En 2010, grâce à Bernadette, engagée au secours catholique, ce groupe a pris, durant un temps, la figure des femmes en difficulté qui se rencontraient à l’association : « La pauvreté touche tout le monde, et cela peut être une base pour agir ensemble » rapportait à l’époque Lahcen.
Chemin faisant, des invitations pour les fêtes respectives ont été envoyées : Noël, Aïd- el- Fitr rupture du jeûne à la fin du Ramadan furent des temps d’écoute, mais également de questionnements. On y va, mais peut-on prier ensemble, sous quelle forme ? Souhait qui s’est par la suite concrétisé lors d’un moment spirituel en 2016 : invocations pour les musulmans, prières pour les chrétiens, conclu par un moment de partage dans une salle paroissiale de l’église Saint Joseph. « C’était une belle initiative », « J’ai vu avec quelle intensité, quelle foi, ils s’adressaient à Dieu » rapportent encore aujourd’hui des personnes qui avaient participé à ce moment.

Et discuter

Voir pour désamorcer la peur de l’autre, l’angoisse que peut représenter un monde que nous ne connaissions pas et peut-être, envisager de se réjouir ensemble. C’est un défi ! Défi qui poussa ce groupe à s’exprimer publiquement, ensemble, après les attentats contre le journal Charlie Hebdo en 2015 par le biais d’une lettre écrite à deux mains.

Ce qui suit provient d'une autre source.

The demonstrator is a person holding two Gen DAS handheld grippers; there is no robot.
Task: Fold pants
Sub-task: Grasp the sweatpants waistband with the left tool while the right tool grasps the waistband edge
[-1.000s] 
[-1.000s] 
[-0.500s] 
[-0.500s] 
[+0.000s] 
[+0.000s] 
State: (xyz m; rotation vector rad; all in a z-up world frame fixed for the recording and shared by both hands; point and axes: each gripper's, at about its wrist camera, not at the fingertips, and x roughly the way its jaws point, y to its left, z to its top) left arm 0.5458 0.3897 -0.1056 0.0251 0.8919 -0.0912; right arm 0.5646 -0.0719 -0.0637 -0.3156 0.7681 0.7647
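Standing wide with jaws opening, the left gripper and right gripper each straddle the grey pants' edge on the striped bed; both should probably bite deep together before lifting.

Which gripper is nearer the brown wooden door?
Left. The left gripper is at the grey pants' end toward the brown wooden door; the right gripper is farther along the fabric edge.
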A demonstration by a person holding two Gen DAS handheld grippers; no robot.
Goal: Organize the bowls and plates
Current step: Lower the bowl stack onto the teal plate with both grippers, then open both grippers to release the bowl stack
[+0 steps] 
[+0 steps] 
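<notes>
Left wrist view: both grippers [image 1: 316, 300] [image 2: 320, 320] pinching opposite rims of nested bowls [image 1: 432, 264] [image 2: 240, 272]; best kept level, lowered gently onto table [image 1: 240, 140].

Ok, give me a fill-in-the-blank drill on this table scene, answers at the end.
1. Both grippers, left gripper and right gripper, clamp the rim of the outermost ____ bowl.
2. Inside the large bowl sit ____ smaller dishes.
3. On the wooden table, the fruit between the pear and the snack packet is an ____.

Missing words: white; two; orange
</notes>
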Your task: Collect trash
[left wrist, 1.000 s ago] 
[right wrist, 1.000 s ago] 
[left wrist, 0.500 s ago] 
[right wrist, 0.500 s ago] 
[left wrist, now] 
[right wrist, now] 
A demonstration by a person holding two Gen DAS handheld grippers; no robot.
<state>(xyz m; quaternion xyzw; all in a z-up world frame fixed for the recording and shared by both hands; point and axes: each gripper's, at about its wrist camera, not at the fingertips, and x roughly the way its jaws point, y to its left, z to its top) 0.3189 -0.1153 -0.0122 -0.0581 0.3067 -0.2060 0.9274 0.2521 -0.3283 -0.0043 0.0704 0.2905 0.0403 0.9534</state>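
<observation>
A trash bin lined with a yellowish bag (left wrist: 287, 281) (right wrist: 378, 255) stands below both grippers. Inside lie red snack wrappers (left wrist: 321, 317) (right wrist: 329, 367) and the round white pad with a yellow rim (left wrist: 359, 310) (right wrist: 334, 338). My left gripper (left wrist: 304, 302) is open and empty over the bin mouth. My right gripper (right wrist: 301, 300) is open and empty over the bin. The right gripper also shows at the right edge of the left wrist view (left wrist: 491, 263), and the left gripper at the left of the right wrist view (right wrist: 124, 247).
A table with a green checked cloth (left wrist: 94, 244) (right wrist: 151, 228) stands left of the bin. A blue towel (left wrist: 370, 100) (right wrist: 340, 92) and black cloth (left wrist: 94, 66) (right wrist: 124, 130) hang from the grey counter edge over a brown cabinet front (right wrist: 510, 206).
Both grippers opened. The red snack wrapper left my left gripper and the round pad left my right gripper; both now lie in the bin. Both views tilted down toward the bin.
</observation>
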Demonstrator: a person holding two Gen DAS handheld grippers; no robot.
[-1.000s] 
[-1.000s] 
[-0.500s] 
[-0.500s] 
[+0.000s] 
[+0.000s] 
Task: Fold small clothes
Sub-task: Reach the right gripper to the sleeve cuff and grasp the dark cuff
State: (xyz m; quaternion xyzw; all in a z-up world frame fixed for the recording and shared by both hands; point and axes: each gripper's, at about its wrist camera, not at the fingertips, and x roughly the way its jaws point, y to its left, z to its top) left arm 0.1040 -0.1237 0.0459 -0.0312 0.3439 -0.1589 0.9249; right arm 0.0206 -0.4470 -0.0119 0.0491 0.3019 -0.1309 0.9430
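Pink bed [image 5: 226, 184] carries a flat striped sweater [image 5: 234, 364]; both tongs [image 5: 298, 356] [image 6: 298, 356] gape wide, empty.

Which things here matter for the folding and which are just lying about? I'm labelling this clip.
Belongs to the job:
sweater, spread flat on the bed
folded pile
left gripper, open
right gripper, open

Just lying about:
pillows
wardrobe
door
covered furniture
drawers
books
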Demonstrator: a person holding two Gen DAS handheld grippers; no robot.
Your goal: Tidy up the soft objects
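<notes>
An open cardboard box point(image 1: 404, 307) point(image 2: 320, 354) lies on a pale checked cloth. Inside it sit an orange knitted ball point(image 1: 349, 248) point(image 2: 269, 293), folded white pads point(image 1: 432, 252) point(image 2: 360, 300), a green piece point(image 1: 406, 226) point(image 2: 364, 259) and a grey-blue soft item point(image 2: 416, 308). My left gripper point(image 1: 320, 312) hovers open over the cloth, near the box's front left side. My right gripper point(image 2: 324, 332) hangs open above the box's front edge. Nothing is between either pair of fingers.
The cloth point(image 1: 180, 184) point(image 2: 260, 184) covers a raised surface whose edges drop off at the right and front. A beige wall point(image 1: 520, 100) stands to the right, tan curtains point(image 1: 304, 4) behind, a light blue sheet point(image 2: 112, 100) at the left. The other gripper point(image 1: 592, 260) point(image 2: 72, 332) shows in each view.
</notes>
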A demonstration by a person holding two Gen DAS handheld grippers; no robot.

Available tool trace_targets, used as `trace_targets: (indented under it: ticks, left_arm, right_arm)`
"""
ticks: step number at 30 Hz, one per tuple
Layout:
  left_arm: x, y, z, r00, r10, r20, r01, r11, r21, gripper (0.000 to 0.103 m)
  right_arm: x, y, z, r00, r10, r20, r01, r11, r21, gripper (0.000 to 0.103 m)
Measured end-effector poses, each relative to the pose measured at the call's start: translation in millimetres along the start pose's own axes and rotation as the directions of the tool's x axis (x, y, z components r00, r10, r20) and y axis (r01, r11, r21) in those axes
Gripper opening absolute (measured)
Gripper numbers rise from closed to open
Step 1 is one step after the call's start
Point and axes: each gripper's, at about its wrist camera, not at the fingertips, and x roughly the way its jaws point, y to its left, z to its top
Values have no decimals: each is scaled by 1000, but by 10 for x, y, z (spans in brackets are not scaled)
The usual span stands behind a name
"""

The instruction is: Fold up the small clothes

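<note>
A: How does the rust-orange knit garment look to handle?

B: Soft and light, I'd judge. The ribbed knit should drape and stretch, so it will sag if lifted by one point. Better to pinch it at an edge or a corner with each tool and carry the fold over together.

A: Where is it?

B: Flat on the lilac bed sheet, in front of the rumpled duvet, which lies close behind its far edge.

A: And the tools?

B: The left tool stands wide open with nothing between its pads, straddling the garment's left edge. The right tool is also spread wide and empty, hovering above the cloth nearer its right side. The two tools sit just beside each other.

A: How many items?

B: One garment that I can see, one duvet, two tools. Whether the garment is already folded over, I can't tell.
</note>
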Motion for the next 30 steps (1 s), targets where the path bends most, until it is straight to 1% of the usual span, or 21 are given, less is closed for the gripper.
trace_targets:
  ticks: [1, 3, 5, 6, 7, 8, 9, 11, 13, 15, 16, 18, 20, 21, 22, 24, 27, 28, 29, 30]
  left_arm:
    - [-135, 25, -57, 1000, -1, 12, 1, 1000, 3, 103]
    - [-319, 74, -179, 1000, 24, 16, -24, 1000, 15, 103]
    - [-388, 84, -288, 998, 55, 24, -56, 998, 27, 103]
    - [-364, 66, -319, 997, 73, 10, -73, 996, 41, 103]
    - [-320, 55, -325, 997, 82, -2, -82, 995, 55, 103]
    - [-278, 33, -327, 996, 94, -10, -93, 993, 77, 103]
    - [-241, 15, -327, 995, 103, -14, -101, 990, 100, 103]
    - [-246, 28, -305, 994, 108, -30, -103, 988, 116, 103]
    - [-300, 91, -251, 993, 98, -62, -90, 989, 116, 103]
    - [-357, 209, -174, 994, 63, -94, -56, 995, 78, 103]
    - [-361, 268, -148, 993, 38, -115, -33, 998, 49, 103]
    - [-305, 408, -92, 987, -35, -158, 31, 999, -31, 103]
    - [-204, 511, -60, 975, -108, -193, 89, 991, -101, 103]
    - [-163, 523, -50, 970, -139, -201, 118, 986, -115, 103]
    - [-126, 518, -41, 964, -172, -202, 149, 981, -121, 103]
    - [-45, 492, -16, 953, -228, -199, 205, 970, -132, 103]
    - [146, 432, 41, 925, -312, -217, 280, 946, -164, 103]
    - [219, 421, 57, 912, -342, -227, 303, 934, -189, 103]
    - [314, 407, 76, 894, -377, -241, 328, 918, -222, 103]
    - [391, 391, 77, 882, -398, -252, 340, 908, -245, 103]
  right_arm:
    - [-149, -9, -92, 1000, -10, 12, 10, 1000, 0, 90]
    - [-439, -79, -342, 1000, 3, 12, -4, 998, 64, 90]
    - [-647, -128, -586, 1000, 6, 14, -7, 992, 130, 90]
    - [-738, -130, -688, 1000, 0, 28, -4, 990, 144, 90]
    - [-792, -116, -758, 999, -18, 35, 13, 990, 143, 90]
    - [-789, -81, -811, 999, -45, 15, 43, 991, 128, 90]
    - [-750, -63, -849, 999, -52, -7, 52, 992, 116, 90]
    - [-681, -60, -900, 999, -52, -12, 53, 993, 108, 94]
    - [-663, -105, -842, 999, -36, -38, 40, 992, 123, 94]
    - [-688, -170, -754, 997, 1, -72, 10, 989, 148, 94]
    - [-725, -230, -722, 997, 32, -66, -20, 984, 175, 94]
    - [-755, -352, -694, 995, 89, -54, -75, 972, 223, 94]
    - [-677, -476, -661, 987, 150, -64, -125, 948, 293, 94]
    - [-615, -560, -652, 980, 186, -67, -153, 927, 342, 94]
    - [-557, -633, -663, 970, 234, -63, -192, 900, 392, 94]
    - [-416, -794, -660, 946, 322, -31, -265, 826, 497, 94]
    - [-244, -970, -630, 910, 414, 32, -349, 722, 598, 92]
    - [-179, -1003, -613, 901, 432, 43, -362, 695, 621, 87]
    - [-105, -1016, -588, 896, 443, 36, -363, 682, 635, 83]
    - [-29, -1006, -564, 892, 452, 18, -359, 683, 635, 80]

Aujourd’hui, la formule table ronde et discussion semble avoir été adoptée, avec des thèmes très variés : laïcité, éducation des enfants, famille, le corps, réfugiés et solidarité. D’autres projets plus concrets sont en cours : qu’est-ce que la Création nous rappelle sur notre foi ? En marchant, sur les bords de la Loire, il s’agit d’une invitation à redécouvrir la nature ensemble ! Une rencontre dans une école privée catholique est prévue pour inviter les enfants à la réflexion sur le rôle des religions dans notre société.
Quel sens donner à cette diversité qui dérange, affole certains, ou bien est idéalisée par d’autres ? Pensons à l’image de la femme syro-phénicienne, dans l’évangile de Marc : elle comprend son identité grâce à la différence, l’altérité radicale du Christ. De la différence, des amitiés profondes peuvent naître. Cela n’élude pas les doutes et les peurs, mais leur donne un sens : l’altérité est ce qui fait vivre notre foi, nous pousse au désir de vivre.